The threat is enhanced by the fact that Iran essentially has two navies. The standard surface fleet doesn't pose much of a threat to U.S. military ships, and would very likely be destroyed in the early days of any conflict: "Its capabilities are not that sophisticated," Connell says. But Iran also has naval forces operated by the Iranian Revolutionary Guard Corps (IRGC), which has been expanding its role in recent years and investing in technologies like the speedboats that could be used for suicide attacks.

In addition, Iran has been bulking up on anti-ship missiles. According to the Center for Strategic and International Studies, the IRGC operates patrol boats with C-802 guided anti-ship missiles. It also has H-2 Seersucker land-based anti-ship missiles. Those missiles may not be better than what the United States has, but it may not matter—the Iranians have geography on their side. The Strait of Hormuz is shallow and narrow, which renders some measures of traditional military power moot.

"When you have only 150 feet of sea if you will, it makes it hard to maneuver," Rubin says. "It undercuts our advantage."

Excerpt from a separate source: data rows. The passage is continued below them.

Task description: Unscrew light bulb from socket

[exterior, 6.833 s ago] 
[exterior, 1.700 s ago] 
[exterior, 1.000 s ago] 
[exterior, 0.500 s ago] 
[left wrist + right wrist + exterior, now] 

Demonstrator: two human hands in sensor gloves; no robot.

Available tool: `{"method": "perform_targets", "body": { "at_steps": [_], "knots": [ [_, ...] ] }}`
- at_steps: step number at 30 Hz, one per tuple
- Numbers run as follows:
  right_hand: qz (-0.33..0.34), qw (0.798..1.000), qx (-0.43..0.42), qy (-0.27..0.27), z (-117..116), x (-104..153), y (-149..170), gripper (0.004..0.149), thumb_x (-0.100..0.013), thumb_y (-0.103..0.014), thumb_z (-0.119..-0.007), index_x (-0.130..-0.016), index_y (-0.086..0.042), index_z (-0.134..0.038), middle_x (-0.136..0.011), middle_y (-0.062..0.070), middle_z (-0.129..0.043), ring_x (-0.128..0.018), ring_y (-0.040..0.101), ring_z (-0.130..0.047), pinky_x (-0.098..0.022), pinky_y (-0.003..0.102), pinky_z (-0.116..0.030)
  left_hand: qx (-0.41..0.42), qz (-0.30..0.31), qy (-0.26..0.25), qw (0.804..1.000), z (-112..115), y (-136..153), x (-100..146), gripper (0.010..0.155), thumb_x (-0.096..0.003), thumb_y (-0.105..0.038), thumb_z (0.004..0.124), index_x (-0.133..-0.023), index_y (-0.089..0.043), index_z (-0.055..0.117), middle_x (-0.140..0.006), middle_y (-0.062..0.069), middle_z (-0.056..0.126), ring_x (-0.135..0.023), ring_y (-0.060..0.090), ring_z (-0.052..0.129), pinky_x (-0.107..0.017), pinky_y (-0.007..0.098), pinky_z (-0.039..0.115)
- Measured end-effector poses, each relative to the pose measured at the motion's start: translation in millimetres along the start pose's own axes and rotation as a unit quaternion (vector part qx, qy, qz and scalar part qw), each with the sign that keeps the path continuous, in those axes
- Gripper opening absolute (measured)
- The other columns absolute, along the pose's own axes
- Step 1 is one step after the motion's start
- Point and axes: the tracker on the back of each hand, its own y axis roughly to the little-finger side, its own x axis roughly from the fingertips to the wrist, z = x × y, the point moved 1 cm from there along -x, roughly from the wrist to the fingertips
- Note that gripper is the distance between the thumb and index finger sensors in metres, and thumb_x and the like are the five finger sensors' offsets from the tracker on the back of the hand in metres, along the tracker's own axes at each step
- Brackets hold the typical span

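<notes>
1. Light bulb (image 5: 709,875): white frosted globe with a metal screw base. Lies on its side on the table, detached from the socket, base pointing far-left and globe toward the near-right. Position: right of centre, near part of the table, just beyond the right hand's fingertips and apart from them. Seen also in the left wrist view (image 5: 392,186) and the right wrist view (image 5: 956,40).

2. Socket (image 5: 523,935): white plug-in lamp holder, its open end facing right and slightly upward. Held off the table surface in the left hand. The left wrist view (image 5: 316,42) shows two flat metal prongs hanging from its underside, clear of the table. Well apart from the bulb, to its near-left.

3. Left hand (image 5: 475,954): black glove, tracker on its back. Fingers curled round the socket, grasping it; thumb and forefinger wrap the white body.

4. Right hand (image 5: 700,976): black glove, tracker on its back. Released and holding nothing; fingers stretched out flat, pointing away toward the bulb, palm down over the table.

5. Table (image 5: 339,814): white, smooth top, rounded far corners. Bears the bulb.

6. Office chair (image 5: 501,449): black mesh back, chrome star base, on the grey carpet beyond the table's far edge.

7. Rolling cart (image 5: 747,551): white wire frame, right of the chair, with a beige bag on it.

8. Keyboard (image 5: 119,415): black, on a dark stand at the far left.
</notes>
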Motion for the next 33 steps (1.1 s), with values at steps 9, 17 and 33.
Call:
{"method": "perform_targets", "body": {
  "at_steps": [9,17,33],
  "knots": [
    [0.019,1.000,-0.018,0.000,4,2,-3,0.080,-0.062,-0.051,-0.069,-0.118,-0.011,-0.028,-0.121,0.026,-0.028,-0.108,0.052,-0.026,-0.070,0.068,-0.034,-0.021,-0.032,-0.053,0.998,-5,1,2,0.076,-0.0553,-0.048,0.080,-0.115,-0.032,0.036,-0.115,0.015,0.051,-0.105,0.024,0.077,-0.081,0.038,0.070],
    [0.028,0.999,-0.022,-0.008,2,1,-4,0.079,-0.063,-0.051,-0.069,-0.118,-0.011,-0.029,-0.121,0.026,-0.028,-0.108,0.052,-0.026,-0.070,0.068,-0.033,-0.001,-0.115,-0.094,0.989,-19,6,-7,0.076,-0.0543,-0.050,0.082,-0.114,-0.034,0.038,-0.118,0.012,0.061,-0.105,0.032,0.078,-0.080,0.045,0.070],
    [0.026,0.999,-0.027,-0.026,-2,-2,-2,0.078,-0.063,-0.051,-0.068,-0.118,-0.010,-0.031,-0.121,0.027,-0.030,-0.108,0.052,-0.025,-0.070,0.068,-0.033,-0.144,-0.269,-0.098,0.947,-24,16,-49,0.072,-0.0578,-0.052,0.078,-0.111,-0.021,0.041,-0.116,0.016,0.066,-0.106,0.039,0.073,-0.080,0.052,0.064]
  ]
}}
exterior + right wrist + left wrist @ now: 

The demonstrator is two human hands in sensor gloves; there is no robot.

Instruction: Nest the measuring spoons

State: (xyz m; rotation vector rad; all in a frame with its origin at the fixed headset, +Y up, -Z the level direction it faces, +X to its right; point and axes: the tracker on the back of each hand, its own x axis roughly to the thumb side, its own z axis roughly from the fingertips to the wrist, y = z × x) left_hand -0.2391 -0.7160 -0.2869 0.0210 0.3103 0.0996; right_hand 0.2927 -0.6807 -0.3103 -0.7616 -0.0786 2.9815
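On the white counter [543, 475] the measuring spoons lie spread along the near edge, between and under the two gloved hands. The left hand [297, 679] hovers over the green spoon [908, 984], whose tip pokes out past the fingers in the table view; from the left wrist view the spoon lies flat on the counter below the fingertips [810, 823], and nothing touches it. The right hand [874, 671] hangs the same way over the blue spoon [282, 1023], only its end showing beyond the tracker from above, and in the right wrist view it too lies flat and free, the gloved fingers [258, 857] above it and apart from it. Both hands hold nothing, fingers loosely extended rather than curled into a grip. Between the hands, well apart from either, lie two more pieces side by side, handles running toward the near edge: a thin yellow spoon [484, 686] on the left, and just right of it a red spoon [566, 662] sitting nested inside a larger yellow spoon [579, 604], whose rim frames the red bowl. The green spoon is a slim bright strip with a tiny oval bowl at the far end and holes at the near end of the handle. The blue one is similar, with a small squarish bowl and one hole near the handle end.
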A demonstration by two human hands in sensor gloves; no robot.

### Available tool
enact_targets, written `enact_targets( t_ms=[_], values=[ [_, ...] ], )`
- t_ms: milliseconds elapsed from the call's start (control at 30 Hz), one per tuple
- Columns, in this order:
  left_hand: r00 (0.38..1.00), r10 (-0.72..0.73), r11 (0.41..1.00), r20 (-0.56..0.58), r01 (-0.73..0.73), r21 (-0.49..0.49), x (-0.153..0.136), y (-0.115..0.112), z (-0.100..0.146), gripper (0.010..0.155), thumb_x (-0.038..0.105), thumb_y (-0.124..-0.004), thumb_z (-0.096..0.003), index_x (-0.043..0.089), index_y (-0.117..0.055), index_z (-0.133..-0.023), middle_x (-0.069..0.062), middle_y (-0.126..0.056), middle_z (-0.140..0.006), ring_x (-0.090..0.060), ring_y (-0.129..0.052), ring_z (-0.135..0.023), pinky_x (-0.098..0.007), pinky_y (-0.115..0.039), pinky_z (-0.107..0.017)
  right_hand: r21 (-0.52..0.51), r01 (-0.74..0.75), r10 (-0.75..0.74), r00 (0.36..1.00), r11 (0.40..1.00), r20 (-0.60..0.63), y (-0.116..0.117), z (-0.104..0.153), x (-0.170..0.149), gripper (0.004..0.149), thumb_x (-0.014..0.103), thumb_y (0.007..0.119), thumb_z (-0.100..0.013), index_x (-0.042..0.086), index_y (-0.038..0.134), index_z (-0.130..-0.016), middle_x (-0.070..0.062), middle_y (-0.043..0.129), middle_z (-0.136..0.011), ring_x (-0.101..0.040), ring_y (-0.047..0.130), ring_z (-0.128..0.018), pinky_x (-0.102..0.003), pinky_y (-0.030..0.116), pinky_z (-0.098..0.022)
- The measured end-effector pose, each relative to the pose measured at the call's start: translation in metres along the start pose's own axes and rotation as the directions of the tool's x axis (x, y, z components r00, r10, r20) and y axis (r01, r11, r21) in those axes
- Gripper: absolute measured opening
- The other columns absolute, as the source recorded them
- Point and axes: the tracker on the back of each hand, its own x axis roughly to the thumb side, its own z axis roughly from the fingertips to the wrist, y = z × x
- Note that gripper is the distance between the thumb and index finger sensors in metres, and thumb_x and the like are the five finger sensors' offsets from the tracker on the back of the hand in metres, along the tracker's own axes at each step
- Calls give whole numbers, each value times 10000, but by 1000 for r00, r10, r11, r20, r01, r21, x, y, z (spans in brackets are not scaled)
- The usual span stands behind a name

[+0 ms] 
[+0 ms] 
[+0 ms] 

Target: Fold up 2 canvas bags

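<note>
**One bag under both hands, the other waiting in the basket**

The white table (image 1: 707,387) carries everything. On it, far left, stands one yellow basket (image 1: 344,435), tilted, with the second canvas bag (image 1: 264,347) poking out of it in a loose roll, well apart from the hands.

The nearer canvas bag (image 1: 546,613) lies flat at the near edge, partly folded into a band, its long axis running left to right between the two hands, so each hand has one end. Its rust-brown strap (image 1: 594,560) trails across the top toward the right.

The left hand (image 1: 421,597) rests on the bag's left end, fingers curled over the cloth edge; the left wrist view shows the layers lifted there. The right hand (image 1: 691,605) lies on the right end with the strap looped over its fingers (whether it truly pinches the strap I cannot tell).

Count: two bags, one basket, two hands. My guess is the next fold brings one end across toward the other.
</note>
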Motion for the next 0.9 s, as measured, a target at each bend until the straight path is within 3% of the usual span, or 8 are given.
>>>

That's ultimately what makes the potential for a conflict in the Strait of Hormuz so unsettling: The U.S. military's ability to undermine an Iranian blockade rests on its ability to deploy overwhelming force, but that same force makes it vulnerable to Iran's asymmetric attacks.

Michael Eisenstadt, a senior fellow at the Washington Institute for Near East Policy, says the scary scenario is one in which an Iranian provocation escalates out of control, leading to a large-scale conflict in the Persian Gulf. If that happens, Iran might attack U.S. naval forces from a number of directions, including air and sea, and some attacks might well penetrate U.S. defenses.

"We'll win in the end, at the end of the day, and the Iranian navy will be at the bottom of the Persian Gulf," Eisenstadt says. "But we could suffer unexpected losses."